James Bond took a hard look at the two men on the other side of the room. They hadn’t moved. They sat there and watched and waited. What for? James Bond turned back to me. ‘I’m not boring you?’
‘Oh, no. Of course not. It’s thrilling. These spectre people. Haven’t I read about them somewhere? In the papers?’
‘I expect you have. Less than a year ago there was this business of the stolen atomic bombs. It was called Operation Thunderball. Remember?’ His eyes went far away. ‘It was in the Bahamas.’

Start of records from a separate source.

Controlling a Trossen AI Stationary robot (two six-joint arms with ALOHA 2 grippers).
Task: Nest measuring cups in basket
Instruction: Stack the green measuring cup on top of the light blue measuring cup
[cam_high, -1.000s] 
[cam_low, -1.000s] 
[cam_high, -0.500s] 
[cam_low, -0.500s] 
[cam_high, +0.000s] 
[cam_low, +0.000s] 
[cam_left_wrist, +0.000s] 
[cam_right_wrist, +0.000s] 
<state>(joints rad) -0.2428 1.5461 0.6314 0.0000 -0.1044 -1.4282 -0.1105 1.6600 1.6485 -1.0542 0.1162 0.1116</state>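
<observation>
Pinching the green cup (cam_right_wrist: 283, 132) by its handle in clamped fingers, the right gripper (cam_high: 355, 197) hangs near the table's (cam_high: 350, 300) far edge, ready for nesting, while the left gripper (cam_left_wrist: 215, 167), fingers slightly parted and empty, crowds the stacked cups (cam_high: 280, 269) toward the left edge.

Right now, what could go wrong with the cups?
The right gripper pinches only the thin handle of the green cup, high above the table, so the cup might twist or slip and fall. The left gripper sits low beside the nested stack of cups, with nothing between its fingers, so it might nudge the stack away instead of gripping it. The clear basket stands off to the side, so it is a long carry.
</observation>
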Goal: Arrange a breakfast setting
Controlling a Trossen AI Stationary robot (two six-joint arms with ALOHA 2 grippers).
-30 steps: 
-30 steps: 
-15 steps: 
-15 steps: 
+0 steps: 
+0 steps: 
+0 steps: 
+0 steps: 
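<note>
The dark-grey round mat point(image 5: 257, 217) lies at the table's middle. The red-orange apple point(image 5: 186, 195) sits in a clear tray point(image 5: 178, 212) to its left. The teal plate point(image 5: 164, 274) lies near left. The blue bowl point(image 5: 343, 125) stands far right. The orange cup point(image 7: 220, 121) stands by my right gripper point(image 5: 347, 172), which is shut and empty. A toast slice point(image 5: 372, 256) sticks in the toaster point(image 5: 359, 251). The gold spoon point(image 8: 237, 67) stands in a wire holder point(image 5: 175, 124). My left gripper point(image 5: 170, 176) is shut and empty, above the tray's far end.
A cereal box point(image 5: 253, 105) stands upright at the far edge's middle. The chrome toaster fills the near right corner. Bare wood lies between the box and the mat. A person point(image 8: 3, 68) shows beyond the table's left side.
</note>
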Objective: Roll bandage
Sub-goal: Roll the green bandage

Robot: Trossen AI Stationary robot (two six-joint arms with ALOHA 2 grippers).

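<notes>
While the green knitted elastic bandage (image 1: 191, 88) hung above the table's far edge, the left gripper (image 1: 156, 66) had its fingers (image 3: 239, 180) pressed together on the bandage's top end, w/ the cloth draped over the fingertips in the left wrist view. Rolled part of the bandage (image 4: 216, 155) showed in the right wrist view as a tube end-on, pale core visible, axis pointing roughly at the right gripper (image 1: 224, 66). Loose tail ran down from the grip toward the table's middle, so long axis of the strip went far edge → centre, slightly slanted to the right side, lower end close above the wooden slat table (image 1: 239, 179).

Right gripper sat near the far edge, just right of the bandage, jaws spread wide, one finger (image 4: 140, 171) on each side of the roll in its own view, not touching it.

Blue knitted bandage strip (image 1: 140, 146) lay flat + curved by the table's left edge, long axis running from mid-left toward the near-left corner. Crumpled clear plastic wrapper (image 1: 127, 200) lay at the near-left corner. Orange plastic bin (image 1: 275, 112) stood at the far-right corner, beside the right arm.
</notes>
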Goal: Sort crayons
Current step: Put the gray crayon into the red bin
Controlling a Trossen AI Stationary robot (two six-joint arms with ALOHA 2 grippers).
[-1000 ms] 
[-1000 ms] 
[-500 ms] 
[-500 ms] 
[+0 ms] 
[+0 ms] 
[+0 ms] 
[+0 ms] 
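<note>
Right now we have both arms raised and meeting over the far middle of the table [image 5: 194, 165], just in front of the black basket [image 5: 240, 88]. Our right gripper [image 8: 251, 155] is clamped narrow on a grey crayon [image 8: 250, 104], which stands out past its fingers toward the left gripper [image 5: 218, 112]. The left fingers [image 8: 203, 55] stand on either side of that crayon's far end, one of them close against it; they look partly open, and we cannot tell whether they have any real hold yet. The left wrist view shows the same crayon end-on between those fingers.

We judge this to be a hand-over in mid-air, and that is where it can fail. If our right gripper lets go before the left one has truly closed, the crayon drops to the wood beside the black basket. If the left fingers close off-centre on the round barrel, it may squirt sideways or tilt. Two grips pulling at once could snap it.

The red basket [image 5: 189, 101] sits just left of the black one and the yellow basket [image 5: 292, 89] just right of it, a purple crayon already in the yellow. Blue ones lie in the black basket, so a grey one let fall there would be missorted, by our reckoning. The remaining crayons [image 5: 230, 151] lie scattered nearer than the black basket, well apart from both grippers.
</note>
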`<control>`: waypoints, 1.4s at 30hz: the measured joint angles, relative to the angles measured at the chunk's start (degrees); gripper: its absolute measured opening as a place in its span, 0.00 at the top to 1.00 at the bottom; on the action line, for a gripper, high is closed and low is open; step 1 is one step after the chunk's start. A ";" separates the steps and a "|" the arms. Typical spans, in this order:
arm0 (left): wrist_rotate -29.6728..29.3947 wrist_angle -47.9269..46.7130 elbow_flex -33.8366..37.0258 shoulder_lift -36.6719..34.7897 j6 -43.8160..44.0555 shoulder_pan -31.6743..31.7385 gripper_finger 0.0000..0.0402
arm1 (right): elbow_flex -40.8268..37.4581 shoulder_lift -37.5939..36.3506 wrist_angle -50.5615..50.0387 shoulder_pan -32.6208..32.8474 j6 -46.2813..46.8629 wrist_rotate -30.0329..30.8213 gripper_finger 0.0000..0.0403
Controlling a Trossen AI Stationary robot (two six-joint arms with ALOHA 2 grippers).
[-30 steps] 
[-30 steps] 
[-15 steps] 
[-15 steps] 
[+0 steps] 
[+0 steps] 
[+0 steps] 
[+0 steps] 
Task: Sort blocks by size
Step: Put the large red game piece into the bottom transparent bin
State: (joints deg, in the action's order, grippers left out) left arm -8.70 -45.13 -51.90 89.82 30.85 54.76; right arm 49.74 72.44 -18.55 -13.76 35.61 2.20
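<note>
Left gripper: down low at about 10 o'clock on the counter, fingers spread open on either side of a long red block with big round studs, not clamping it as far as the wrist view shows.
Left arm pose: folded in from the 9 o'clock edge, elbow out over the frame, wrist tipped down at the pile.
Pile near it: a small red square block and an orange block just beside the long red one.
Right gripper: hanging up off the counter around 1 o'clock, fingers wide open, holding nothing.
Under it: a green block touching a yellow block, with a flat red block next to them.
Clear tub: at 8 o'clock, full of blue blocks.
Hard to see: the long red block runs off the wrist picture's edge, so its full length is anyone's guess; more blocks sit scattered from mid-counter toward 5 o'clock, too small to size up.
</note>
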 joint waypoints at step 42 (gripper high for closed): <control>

‘Oh, yes. Of course I remember. It was in all the papers. I could hardly believe it. It was like something out of a thriller. Why? Were you mixed up in it?’
James Bond smiled. ‘On the sidelines. But the point is that we never cleaned up spectre. The top man got away. It was a kind of independent spy network – “The Special Executive for Counter-espionage, Terrorism, Revenge and Extortion” they call themselves. Well, they’ve got going again and, as I say, they came to hear that the Russians wanted Boris killed and somehow they found out where he was. Don’t ask me how. These people are too damned well informed for comfort. So they put it to the top K.G.B. man in Paris, the local head of the Russian Secret Service, that they’d do the job for one hundred thousand pounds. Presumably Moscow agreed, because the next thing that happened was that Ottawa – the famous Mounties – got on to us. They have a Special Branch that we work with pretty closely on this sort of thing, and they reported that there was an ex-Gestapo man in Toronto, chap called Horst Uhlmann, making contact with the gangs there, and did we know anything about him? It seemed he wanted some unspecified foreigner bumped off and was prepared to pay fifty thousand dollars for the job. Well, two and two got put together and some bright chap in our show had a hunch this might be an attempt on Boris by the Russians. So,’ James Bond’s mouth curled down, ‘I was sent out to look into the business.’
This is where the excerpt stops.